Task statement: For each line below with the word "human", write out a copy.

Stored items from a collection:
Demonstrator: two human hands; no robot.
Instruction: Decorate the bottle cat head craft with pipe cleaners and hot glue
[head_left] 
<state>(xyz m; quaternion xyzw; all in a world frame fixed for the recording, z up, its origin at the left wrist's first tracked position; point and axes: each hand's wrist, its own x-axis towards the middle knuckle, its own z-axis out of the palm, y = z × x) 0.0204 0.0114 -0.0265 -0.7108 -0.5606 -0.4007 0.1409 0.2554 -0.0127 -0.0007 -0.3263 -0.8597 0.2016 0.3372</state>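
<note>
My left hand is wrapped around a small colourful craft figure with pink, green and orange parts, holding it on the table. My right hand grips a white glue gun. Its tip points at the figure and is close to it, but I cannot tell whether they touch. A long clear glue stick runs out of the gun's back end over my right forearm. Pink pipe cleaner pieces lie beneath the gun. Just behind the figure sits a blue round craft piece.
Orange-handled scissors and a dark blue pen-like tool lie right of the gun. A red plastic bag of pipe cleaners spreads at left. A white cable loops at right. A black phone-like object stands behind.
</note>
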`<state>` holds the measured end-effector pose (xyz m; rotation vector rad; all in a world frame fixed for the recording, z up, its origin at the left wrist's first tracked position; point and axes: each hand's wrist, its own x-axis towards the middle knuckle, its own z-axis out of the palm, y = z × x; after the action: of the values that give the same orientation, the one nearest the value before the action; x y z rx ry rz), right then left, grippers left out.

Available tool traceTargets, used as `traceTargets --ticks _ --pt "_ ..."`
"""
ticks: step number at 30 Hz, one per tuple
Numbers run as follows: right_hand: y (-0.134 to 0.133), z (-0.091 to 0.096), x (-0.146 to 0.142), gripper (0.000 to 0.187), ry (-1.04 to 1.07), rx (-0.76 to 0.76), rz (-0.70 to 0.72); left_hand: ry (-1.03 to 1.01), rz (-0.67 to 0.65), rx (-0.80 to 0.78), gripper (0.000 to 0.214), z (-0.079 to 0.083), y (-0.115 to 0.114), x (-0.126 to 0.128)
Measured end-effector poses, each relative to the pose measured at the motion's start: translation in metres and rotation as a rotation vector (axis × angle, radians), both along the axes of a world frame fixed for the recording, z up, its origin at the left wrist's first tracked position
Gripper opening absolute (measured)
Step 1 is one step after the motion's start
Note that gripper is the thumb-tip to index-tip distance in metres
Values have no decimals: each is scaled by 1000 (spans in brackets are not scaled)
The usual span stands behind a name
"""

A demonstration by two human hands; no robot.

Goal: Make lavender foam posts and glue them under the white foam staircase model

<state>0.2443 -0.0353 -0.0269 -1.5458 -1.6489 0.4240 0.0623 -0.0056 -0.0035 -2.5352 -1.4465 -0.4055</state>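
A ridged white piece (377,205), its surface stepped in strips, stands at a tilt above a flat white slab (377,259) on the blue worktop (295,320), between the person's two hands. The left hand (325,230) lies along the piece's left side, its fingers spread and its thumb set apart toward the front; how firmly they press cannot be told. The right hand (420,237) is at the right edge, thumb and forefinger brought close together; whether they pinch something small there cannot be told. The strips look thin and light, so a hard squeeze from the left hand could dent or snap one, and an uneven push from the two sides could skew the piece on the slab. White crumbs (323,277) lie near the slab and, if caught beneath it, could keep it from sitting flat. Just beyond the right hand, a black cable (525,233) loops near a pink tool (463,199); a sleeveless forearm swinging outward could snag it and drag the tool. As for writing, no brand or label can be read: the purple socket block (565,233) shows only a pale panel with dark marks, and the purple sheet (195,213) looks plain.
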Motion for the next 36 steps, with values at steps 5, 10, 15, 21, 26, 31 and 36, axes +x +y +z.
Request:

Problem solution:
Demonstrator: two human hands; no robot.
A demonstration by two human hands; no robot.

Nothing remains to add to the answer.